Monthly Archives: April 2010

  • Escape from New York

    Escape from New York, John Carpenter, 1981

    Screened at the Star and Shabby Cinema

    Set in 1997, so the opening intro voice informs us, the entirety of New York has been turned into an open prison incarcerating the very worst of criminal society. Give us a break John. Sure the place was run down in the seventies and had many social problems, but are we expected to believe that Wall Street is going to relocate from all that prime real estate without a fight. I don’t think so.

    So what is the story. Well it can be sumarised in the title “I’m a celebrity. Get me out of here” Following the hijacking of the US presidential airplane by a group of suicidal freedom fighters, with the Pres and his entourage on board, it is crashed into the hell hole that New York has now become. Ideas for 9/11 here folks? The Pres survives by ejecting in his escape pod, a rather unconvincing red egg shaped module which ejects from the doomed plane, but, unfortunately for him, into a chaos in which as head of state he has the honour to preside over. Hint of schardenfreude here?
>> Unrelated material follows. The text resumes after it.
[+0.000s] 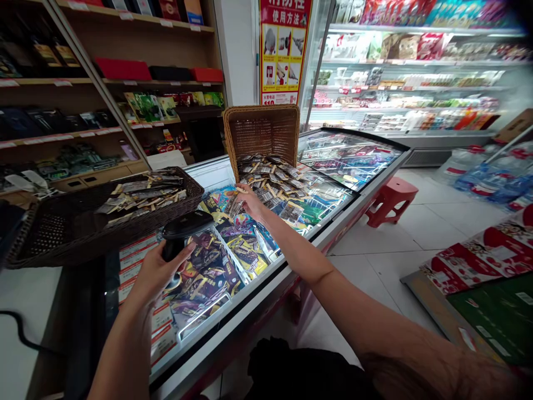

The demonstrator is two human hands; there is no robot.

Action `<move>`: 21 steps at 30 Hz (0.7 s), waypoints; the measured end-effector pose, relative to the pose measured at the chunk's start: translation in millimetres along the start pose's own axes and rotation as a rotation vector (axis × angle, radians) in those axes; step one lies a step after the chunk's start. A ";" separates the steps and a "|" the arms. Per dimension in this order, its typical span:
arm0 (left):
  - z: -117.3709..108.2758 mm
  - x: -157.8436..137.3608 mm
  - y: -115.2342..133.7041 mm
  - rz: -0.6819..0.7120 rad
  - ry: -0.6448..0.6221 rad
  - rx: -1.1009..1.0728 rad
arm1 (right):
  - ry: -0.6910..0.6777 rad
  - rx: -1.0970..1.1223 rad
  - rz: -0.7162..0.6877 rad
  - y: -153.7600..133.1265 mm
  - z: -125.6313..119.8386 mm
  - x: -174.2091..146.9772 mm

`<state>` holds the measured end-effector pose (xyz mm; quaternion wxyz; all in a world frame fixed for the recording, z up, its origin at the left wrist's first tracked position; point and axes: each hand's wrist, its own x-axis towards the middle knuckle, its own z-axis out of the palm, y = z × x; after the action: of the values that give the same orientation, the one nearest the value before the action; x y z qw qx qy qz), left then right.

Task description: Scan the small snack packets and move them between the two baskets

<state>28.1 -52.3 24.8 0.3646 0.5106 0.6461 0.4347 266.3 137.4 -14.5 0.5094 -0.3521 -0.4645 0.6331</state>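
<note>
My left hand [156, 272] is wrapped round the handle of a black barcode scanner [189, 224], its head tilted over the glass-topped chest freezer [189, 339]. Farther forward, my right hand [251, 203] pinches a small clear snack packet [235, 208] above the freezer glass. Just beyond that hand, a tan wicker basket [262, 130] lies tipped on its side, with a pile of similar packets [275, 180] spilling from its mouth onto the glass. To the left, a long dark wicker basket [95, 230] contains several more packets [144, 194].
A second freezer section [350, 153] extends to the right. Beside it on the floor stands a red plastic stool [391, 201]. Stacked cartons [491, 278] sit at the right, near large water bottles [478, 172]. Stocked shelves [166, 83] line the left wall.
</note>
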 end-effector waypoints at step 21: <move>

    Being the indispensable person that all right thinking, read brain washed, Americans believe him to be he must be rescued at all costs from this hell hole. Surely Mr Carpenter the story could have been more interesting having him try to assert his authority in what still is his rightful domain and let the outside world go to hell.

    Enter the rescue party, organised by Hauk, Governor of this prison, and one assumes responsible for the lack of humane conditions which exist and Snake, ex war hero turned villain, but whose skills as a infiltrator into enemy territory has been successfully tested in Leningrad, so presumably we were at war with the USSR. Although given the proliferation of nuclear weapons had such a war occurred there is likely to have been little call for the services of Snake, before he turned bad.

    Casting Kurt Russel as Snake Plissken and Lee Van Cleef as Hauk, Carpenter appears to be trying to recreate the Eastwood –Van Cleef relationship of a Few Dollars More. However this fails to materialise as there is limited interaction between the two roles to establish any rapport between them. Russel however does give it a go, paying lip service homage to Eastwood by hissing his lines through gritted teeth in the initial dialogues with Van Cleef. Perhaps this was the snake element of his character, although much later it is revealed that he has a tattoo of a hooded cobra, which is a more likely reason for the appellation.

    Offered a pardon for all his past crimes, does that include all those killings in Russia on behalf of the state?, of course not, he was an American hero then, Snake agrees to rescue of the Pres from the nick. However there is a catch he has to do it in 24 hrs because the Pres goes on air then.

    To keep him to the deadline he is provided with an incentive. A biological inserts in the neck which will explode in 24 hrs unless neutralised and a fancy digital watch which will tell him how long he has to do it.

    Flying in on a glider he lands on the twin towers, so that’s why the presidential plan didn’t target them, using some nice green graphics little more sophisticated than the original Space invaders graphics of those days.

    Dressed in Rambo style, minus the bandana, he shorts out some electrical wires to get the lift working and descends into the darkness, well they had power to the twin towers lifts but no street lighting.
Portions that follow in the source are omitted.